La normativa vigente estipula que solo técnicos competentes pueden suscribir este documento. Esto incluye a arquitectos, arquitectos técnicos, ingenieros e ingenieros técnicos debidamente colegiados. Para un inmueble en Villasequilla, contar con un técnico que conozca las particularidades constructivas de la comarca de Mesa de Ocaña es una ventaja, ya que sabrá identificar mejor los puentes térmicos y los materiales habituales del parque inmobiliario toledano. El técnico tiene la responsabilidad de realizar la inspección al inmueble de forma presencial, verificando datos críticos como el espesor de los muros, el tipo de vidrio en carpinterías y la eficiencia de calderas o equipos de aire acondicionado. La firma de un profesional colegiado es su garantía frente a posibles sanciones y la seguridad de que las recomendaciones de mejora son técnicamente viables.
El parque de viviendas de Villasequilla, compuesto por unas 1414 unidades, presenta una tipología mixta donde predominan las viviendas unifamiliares de dos plantas y edificios de baja densidad. La edad media de las construcciones influye directamente en la letra obtenida: las viviendas construidas antes de 1980 suelen obtener una calificación E o G debido a la ausencia de aislamiento térmico en cámara. Por el contrario, los inmuebles posteriores al CTE de 2007 tienden a situarse en niveles C o D. Al estar en una zona climática D3, las mejoras más efectivas para subir de letra en Villasequilla suelen ser el trasdosado de fachadas con lana de roca y la sustitución de ventanas antiguas por sistemas con rotura de puente térmico y vidrios bajo emisivos, lo que puede reducir la demanda energética hasta en un 30%.

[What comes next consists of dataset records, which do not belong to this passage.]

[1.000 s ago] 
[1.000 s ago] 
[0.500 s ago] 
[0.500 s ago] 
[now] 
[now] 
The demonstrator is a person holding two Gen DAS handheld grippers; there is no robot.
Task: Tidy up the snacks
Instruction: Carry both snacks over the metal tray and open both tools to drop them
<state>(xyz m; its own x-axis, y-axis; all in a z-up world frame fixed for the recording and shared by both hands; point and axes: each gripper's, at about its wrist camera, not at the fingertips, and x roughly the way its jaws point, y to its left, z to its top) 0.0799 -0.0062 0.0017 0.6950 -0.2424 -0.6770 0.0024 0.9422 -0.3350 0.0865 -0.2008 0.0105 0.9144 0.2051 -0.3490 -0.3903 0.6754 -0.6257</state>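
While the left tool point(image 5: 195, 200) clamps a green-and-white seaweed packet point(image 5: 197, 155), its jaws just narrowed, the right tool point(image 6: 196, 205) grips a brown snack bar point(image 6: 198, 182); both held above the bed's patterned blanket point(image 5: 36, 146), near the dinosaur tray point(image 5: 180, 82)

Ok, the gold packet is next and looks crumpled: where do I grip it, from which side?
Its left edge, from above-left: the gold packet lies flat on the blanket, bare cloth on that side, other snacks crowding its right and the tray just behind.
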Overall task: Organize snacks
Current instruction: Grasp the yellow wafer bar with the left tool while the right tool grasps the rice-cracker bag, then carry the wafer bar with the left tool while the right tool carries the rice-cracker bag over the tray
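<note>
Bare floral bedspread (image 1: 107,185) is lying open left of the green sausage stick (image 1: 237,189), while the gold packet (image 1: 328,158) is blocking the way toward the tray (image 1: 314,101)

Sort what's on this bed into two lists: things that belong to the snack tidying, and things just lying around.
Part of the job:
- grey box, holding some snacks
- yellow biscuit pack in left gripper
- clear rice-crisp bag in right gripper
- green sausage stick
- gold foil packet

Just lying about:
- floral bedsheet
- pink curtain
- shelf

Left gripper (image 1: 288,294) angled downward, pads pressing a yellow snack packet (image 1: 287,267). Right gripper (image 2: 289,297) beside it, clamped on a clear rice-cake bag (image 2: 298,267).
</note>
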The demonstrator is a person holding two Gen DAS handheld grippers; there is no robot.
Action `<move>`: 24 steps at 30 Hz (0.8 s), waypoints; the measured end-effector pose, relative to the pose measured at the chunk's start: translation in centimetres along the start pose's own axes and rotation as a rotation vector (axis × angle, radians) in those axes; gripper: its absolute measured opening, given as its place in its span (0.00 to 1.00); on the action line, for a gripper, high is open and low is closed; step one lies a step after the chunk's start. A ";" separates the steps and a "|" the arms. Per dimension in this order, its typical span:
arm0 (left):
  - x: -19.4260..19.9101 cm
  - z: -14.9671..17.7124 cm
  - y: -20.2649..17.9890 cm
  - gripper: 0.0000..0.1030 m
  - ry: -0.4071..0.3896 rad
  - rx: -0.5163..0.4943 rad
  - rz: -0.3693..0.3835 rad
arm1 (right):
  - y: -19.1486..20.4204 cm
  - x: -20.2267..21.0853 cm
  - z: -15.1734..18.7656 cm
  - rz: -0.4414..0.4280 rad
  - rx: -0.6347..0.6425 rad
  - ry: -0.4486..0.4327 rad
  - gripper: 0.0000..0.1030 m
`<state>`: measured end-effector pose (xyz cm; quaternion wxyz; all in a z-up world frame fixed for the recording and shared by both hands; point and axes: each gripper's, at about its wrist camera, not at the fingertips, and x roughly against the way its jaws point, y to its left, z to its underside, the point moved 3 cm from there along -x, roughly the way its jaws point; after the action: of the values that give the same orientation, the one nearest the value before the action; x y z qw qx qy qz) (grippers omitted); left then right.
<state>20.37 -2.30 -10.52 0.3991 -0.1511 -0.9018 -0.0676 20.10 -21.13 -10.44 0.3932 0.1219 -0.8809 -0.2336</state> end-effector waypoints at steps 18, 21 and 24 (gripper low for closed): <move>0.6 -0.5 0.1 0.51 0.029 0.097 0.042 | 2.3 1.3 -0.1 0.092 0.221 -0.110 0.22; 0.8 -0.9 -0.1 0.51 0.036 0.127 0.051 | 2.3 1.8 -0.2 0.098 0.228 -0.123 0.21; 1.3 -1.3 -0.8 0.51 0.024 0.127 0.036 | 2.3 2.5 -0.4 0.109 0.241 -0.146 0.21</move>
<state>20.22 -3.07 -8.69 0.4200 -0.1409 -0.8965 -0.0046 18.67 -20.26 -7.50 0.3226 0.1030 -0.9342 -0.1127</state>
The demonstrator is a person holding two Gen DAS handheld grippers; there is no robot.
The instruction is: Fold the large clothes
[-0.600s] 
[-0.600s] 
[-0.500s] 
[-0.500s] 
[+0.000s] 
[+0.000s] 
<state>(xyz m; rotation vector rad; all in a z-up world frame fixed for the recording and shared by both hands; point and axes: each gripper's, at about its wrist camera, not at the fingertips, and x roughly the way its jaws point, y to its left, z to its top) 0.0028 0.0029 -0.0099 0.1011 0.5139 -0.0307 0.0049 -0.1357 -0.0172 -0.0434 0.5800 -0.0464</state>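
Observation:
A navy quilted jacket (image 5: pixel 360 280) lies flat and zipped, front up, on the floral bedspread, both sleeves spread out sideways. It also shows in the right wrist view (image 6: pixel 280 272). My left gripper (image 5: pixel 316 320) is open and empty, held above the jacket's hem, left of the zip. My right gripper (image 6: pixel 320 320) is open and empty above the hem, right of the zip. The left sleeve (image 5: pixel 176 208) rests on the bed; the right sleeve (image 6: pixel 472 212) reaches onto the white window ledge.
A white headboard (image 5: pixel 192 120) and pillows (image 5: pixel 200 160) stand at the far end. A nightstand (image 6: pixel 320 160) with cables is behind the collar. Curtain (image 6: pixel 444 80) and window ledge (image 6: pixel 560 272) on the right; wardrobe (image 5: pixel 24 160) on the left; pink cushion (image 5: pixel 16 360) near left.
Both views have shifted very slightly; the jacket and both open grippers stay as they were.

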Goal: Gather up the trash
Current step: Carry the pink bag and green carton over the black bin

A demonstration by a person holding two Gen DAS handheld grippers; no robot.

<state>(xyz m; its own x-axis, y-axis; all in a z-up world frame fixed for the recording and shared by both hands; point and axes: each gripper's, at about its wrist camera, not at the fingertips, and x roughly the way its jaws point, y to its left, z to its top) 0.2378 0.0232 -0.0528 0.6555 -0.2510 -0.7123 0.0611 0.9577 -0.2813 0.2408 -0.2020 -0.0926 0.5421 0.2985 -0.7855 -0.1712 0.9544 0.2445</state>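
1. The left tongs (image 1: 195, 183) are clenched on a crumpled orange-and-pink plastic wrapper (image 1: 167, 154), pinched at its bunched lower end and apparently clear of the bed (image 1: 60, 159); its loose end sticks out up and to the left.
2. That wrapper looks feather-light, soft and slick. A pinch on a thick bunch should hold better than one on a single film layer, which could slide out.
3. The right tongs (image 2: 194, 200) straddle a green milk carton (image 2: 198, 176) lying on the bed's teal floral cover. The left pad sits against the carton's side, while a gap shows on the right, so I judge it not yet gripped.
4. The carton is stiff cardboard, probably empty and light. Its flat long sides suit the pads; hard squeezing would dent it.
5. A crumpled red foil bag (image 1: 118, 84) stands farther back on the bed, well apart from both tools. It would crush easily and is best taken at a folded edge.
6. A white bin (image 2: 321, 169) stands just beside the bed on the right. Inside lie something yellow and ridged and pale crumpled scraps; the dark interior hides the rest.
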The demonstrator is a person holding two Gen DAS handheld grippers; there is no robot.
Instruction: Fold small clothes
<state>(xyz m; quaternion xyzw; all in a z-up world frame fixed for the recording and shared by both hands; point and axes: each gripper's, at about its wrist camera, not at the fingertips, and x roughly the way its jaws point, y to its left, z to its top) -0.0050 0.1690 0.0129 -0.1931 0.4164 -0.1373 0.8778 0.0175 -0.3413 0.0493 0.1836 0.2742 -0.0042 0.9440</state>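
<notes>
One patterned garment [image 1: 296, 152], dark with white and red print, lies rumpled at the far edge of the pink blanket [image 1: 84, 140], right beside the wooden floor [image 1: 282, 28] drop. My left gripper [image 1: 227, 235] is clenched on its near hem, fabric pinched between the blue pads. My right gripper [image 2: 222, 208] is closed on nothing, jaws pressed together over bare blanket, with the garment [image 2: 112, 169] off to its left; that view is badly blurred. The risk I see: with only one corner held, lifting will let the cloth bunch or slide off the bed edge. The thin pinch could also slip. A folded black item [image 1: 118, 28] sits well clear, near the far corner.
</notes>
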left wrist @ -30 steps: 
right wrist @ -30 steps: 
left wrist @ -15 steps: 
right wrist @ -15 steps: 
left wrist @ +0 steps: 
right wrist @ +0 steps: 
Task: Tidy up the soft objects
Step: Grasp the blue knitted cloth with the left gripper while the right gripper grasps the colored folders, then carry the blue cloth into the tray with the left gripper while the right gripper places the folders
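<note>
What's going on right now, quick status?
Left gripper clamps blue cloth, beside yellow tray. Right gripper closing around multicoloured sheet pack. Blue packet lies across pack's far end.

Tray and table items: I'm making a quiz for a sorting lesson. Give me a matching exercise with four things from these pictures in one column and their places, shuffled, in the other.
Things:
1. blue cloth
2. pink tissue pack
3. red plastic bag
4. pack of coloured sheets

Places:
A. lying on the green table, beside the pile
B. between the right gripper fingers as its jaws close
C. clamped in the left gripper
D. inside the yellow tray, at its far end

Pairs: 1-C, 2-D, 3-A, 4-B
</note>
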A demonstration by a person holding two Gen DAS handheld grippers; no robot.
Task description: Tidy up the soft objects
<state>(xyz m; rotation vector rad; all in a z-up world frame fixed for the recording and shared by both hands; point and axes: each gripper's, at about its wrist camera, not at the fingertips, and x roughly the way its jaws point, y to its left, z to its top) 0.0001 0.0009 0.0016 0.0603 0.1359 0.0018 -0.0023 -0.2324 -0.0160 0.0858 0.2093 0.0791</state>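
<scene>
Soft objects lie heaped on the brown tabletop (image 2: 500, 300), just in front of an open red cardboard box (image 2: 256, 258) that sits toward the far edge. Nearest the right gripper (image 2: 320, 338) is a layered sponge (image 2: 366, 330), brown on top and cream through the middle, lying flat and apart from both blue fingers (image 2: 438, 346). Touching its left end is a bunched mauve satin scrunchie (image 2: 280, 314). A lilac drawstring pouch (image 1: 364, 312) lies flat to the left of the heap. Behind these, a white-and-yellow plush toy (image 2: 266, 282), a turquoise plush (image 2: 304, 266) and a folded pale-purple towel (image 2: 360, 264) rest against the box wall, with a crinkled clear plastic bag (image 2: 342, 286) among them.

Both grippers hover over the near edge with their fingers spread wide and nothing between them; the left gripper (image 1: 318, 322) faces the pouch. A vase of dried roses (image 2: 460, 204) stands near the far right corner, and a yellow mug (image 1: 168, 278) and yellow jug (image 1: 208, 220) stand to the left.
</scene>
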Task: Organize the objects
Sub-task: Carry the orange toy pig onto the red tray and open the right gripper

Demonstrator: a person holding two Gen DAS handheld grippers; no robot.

En Castilla-La Mancha, el registro de certificados energéticos está regulado bajo el marco del RD 390/2021 y gestionado por la Dirección General de Transición Energética. Es obligatorio registrar el documento para que tenga validez legal ante notario o en contratos de arrendamiento. Una particularidad de esta comunidad es que el registro es totalmente telemático, lo que acelera los plazos de obtención de la etiqueta energética oficial. El propietario es el responsable legal de encargar y conservar este documento, cuya validez es de 10 años, a menos que la calificación sea G, en cuyo caso la validez se reduce a 5 años. Fuentes oficiales como el IDAE y el Ministerio para la Transición Ecológica supervisan que estos certificados cumplan con los estándares de calidad necesarios para la descarbonización del parque edificado.
No disponer del certificado energético en Villasequilla puede acarrear sanciones económicas importantes según la Ley 8/2013 de rehabilitación, regeneración y renovación urbanas. Las infracciones se dividen en:
- Leves (300€ a 600€): Publicar el anuncio de venta o alquiler sin mencionar la calificación energética.
- Graves (601€ a 1.000€): Vender o alquilar el inmueble sin entregar el certificado en vigor al comprador o arrendatario.
- Muy graves (1.001€ a 6.000€): Falsear los datos del certificado o actuar como certificador sin ser técnico competente.
En una localidad con un mercado de alquiler activo, la ausencia de este documento es fácilmente detectable por la administración a través de la inspección de portales como Idealista o Fotocasa.